So, if we accept that the definition of religion is much broader than that of Divine law revealed through a prophet, and that the true nature of religion is closer to being a signpost that points toward a transcendental goal, what we are left with as the true question is “how well does it work?”. Basically, we are left with a combination of Jesus’ criterion of the fruits (Mt 7,16) and my Cartesian-vector-space analytics: how much sat-cit-ananda does it add to your already present spiritual vector? Does it make you more aware of reality or does it brainwash you with lies? Does it make you intelligent and smart, or does it turn you into a robot-like dogma-spewing creature? Does it make your existence blissful, or does it turn you into a creature of hate? Those are the really important questions; not whether the religion itself is true or is it a result of a cave madman’s hallucinations, but whether it turns you into a creature of reality, consciousness and bliss, or into a hateful cave madman.

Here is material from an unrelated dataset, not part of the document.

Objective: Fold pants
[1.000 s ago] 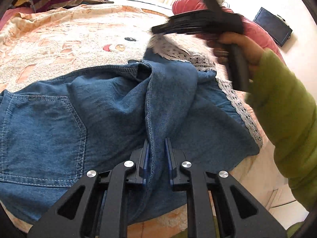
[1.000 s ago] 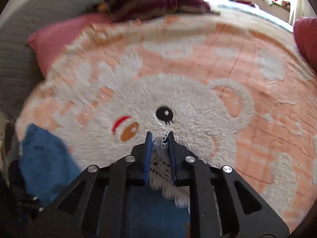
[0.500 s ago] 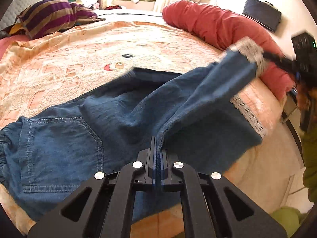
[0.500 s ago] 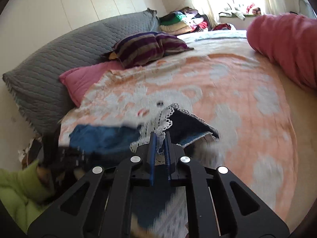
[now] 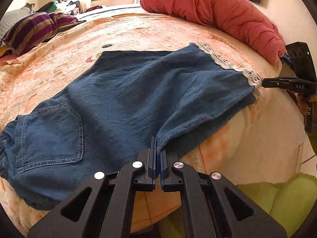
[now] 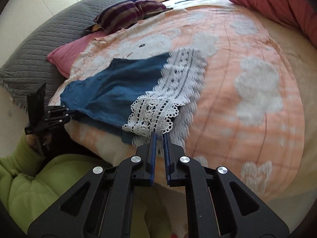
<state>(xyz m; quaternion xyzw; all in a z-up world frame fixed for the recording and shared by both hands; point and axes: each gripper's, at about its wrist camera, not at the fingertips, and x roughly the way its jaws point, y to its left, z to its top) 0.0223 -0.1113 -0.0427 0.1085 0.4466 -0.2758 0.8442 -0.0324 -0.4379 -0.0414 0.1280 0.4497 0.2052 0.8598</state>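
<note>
Far left in the left wrist view: waistband and back pocket [image 5: 51, 134] of the blue pants [image 5: 126, 99], flat on the bed [image 5: 150, 29] with its peach bear blanket. Running from there rightward across the bed's near edge, one leg laid over the other, long axis left to right, ending in the lace hem [image 5: 223, 59].

At the middle, near edge: left tongs [image 5: 158, 158] pinched nearly shut on the inseam edge of the upper leg, close to the crotch, cloth visibly caught between the blue pads. Beyond the pants, well apart: striped pillow [image 5: 35, 27] at far left, red bolster [image 5: 218, 10] at the back right.

At the right end: right tongs [image 5: 265, 82] holding the lace corner, the upper leg drawn taut between the two grips. From the right wrist view, right tongs [image 6: 160, 138] with a narrow gap between the jaws and the lace hem [image 6: 152, 117] bunched at their tips; seemingly gripped, though the contact point is partly hidden by the lace itself. Left tongs [image 6: 65, 114] visible there at the far left of the cloth.

Judgement: lengthwise fold about done, legs stacked. For the coming crosswise fold, hem end nearest the right tongs, waistband well to the left; likely a carry of the hem leftward along the long axis toward the pocket, left tongs as anchor. Risk: lower leg's hem, lying underneath, left behind or dragged askew.
</note>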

And that’s the crux of the matter, and that’s why I hate Islam more than any other religion. It’s a spiritual pathogen that turns humans into zombies. And don’t tell me about good versions of Islam or good Muslims. My first contact with Islam was when I read some extremely good texts by Sufis, and only later did I understand that it’s not authentic Islam, but a heresy, a distortion created by smart people in order to make Islam into something it’s not, just like there are heresies that turn Christianity into something it is not. The problem is, Osama bin Laden was a good Muslim; Rumi and ‘Attar were not. Saudi Arabia is a direct and uncompromised rendition of Islamic teaching. ISIS is practically indistinguishable from Saudi Arabia, which makes it obvious that their common denominator is the direct and accurate rendition of Islamic teaching. That’s what Islam really is. It’s not the teaching and life of ‘Attar, it’s the teaching and life of Osama bin Laden. That’s why I hate it, because I know what it is, because I know its true nature, and because I know its true nature is evil. It turns humans into demons and world into hell. It is the strongest negative sat-cit-ananda vector I can imagine, and it intends to lead the world into millenia of endless darkness.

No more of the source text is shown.